Friday, May 21, 2021

Being reread to


I am tempted, the next time I am asked "What are you reading?", to answer

"Oh. I don't read books. I just reread them."

Moments ago I finished rereading Kitchen Confidential by Anthony Bourdain and may soon reread what I think was his second collection, Medium Raw. Holes was a reread just before the Anthony Bourdain, and I've talked about that one in this space a few days ago. I am also halfway through rereading The Blue Sword by Robin McKinley, a book I have read at least half a dozen times, which means I have reread it at least five times.

But the truth is I am reading so much these days, and there is a fair bit of new books in that mix too. I have recently finished reading for the first time Short, Counting by Sevens, and Project Hail Mary.
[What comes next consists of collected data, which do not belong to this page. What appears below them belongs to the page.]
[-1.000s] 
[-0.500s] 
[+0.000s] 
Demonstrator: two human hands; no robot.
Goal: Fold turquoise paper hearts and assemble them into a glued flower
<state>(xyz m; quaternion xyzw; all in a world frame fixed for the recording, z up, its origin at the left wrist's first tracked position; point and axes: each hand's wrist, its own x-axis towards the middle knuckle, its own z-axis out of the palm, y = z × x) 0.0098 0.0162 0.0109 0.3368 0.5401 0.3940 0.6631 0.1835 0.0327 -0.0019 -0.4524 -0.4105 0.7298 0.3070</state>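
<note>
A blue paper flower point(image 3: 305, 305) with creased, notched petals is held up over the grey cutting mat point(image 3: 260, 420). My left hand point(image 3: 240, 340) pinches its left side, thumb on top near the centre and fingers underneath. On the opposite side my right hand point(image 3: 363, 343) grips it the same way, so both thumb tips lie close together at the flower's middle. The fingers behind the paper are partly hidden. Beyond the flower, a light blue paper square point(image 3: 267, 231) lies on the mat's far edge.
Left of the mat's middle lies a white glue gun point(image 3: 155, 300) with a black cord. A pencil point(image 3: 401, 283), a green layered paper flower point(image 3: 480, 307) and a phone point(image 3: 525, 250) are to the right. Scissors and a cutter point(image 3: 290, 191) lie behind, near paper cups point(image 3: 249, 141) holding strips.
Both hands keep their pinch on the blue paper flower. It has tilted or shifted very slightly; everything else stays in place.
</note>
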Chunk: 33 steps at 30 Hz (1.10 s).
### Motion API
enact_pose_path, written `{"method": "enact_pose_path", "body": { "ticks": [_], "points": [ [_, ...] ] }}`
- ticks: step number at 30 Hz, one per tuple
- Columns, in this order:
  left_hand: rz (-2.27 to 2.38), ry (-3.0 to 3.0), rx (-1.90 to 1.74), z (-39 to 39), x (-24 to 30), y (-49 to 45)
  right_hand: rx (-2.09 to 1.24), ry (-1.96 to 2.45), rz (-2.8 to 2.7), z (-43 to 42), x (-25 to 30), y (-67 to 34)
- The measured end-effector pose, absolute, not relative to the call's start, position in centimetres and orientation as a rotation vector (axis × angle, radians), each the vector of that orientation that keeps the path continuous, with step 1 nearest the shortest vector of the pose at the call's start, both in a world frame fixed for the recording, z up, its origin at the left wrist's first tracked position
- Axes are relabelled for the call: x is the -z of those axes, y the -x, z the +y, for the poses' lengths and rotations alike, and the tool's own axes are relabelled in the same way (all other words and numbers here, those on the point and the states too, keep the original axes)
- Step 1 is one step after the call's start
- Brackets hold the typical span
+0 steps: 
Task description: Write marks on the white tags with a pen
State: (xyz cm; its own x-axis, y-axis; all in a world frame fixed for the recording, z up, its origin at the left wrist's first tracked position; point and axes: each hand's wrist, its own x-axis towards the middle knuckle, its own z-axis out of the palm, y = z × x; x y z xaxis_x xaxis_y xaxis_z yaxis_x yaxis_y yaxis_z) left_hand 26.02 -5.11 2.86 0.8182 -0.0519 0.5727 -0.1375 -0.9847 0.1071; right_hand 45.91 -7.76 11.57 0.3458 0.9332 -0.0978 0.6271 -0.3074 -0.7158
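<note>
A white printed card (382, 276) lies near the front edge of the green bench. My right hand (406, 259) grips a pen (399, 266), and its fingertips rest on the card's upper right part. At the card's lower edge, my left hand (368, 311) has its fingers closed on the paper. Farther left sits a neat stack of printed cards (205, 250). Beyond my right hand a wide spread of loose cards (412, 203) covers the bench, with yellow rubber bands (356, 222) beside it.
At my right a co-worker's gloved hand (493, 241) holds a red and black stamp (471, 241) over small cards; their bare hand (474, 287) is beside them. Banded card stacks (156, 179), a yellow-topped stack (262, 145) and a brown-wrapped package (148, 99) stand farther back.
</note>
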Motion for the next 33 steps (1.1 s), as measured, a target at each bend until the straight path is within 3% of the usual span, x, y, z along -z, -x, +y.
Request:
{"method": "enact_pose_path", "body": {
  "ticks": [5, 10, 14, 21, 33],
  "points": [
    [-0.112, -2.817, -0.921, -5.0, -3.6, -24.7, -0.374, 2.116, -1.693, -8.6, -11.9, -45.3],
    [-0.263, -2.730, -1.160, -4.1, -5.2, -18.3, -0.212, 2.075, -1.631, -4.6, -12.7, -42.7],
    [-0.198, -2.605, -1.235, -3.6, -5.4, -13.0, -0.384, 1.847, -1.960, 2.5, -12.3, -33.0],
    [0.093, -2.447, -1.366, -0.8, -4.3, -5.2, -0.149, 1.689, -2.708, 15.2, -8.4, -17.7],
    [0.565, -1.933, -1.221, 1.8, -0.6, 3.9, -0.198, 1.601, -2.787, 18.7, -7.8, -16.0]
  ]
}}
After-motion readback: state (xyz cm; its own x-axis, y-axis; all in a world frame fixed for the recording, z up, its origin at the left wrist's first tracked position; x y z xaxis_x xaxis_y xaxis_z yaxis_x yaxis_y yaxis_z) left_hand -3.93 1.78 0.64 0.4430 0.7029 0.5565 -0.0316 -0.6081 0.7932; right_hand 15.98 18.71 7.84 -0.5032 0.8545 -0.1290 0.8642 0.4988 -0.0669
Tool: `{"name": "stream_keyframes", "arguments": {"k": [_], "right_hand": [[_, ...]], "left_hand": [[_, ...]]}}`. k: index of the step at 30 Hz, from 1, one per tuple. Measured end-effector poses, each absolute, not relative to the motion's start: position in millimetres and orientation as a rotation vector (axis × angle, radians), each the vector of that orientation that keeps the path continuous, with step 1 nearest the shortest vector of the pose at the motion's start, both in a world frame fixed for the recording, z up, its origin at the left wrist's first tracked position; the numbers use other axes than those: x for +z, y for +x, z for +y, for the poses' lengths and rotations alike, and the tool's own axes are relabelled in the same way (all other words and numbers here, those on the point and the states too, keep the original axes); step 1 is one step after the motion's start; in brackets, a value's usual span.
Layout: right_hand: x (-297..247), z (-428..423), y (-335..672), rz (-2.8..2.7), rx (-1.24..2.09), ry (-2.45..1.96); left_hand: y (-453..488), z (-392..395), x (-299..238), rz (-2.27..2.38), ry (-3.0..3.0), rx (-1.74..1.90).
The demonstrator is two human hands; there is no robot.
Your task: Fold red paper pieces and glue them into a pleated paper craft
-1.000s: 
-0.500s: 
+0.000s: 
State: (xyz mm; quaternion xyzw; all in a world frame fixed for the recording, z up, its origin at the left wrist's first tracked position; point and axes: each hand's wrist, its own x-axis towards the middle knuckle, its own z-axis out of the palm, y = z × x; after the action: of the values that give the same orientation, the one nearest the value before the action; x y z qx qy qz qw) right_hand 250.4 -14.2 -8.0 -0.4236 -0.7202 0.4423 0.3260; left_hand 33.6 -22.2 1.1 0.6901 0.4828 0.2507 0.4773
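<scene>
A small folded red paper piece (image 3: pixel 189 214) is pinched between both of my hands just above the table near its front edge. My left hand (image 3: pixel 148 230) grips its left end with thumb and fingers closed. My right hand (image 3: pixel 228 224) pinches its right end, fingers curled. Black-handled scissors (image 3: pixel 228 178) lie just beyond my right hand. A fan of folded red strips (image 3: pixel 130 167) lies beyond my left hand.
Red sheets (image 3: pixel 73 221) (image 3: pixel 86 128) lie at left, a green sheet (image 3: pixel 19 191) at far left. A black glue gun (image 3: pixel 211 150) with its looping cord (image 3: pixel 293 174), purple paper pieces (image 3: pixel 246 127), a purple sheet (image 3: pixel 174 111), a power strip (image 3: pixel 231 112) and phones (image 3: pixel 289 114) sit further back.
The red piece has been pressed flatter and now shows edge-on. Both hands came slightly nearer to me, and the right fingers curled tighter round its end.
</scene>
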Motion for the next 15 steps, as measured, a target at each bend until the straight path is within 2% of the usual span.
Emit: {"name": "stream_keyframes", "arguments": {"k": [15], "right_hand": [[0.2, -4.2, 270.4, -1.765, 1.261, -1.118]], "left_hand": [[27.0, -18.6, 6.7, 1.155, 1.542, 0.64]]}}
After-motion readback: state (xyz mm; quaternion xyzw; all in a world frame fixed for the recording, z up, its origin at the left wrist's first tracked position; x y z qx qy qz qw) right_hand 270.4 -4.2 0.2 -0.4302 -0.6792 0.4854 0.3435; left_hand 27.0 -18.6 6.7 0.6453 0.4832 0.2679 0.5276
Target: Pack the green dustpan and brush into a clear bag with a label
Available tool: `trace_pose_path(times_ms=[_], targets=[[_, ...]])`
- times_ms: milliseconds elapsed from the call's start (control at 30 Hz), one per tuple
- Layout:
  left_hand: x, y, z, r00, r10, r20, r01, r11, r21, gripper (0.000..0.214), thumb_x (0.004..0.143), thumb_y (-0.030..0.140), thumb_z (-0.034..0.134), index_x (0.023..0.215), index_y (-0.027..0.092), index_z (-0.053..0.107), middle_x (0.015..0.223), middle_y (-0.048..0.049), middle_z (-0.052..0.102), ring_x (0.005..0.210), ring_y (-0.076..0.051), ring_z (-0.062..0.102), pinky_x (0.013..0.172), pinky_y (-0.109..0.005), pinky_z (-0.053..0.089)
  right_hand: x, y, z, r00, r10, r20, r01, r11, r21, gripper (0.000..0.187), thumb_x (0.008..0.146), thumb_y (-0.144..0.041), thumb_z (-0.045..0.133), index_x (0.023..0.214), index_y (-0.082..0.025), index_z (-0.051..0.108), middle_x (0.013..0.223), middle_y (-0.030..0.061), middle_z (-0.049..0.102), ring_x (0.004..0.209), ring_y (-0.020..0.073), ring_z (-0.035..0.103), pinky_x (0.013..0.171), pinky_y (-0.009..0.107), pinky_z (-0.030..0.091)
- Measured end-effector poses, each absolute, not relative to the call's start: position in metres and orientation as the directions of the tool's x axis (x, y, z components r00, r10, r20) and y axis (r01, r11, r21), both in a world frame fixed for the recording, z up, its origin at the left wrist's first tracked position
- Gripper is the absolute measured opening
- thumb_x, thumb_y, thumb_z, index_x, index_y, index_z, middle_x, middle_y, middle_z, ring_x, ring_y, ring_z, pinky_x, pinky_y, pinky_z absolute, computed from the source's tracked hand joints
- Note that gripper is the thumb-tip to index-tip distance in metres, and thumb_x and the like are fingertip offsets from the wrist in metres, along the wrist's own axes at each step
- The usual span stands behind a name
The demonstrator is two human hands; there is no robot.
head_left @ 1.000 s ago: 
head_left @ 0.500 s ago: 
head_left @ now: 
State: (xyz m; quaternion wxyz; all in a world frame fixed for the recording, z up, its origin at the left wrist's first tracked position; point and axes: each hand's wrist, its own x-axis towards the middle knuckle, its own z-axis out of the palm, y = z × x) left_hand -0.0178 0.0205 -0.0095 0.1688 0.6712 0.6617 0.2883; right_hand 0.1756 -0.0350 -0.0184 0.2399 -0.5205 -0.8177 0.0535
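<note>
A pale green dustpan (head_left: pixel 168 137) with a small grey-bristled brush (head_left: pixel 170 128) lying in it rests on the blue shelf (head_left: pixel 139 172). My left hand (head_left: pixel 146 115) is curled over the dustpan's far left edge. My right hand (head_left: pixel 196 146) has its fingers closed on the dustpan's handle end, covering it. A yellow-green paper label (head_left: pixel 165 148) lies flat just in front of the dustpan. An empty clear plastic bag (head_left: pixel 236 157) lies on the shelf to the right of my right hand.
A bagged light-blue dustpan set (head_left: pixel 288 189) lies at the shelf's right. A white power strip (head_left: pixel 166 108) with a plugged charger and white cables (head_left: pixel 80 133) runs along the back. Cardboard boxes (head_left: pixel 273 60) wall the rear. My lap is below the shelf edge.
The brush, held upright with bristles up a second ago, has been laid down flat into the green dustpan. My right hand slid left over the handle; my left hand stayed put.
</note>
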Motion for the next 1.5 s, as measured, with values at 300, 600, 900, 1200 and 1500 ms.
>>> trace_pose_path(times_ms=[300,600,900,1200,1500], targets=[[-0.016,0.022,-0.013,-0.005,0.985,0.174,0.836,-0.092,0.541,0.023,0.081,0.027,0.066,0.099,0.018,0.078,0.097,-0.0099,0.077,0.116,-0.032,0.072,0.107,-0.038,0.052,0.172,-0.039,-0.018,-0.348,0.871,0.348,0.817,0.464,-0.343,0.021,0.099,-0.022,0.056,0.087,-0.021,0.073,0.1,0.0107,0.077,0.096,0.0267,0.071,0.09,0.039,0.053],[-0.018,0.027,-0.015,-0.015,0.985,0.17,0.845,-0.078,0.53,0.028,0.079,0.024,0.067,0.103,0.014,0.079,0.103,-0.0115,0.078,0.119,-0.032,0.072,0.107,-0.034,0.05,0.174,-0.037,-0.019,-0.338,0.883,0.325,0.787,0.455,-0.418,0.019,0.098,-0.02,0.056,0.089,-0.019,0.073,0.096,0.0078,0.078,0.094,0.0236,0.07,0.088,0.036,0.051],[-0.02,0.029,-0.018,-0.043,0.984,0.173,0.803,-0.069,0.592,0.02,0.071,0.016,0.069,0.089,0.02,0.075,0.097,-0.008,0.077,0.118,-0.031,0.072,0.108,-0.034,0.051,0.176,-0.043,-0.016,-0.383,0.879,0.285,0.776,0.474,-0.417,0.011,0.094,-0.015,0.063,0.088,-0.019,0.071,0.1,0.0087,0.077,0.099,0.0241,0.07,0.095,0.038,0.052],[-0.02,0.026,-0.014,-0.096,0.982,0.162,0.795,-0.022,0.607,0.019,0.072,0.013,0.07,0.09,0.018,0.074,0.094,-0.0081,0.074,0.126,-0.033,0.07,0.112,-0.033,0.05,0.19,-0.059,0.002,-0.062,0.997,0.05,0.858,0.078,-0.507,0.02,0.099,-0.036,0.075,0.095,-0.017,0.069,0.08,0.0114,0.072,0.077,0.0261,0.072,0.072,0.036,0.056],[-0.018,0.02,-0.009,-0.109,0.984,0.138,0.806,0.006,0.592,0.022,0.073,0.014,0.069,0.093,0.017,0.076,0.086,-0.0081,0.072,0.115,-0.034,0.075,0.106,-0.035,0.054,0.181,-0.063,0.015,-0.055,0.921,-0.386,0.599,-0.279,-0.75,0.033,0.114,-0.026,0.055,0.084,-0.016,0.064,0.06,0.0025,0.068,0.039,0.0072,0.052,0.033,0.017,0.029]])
If I must make some pithy quip of an answer to "What are you reading?" it would be more accurate (and equally not all that funny) to reply pompously

"Oh. I don't read books. I have people read them to me."

Anthony Bourdain himself read me Kitchen Confidential and did a masterful job of it, very respectful of the material. He seemed to really understand the author. He was way better than the guy who read Project Hail Mary by Andy Weir. I didn't like that reader, but after awhile I couldn't tell if it was his fault, or if I just wasn't happy with the first person main character as the writer wrote him. Counting by Sevens had a terrific reader and almost went the opposite way, the book is so excellent that all a reader really needs to do is sort of stay out of the way, so maybe she was a great reader or maybe almost anyone would have been with such a terrific book.

All this being read to, and reading so much, is attributable to my recent revolution at work; listening to books through my phone. This brilliant new habit makes me spaced out, disconnected from the work environment, and hard to interact with. Someone asking for my help at the front desk is like slowly waking me up from a dream. Before my new habit no one would have had to even ask for my help. There is no denying it's a downgrade.

On the other hand I have become such a prolific and dedicated shelver and processer of material that all the work of the library is getting done curiously early, so who cares if I'm like a heroin addict, slumped in a corner, bluetooth bud shoved in my ear, vaguely staring into space with a dreamy look in my eyes for most of the evening. 

1 comment:

  1. If I were to visit your library, how would I distinguish between you "slumped in a corner, bluetooth bud shoved in my ear, vaguely staring into space with a dreamy look in my eyes for most of the evening" and one of your more challenging patrons?

    Oh, would be the earbud. Your most challenging patrons get their input from little green men.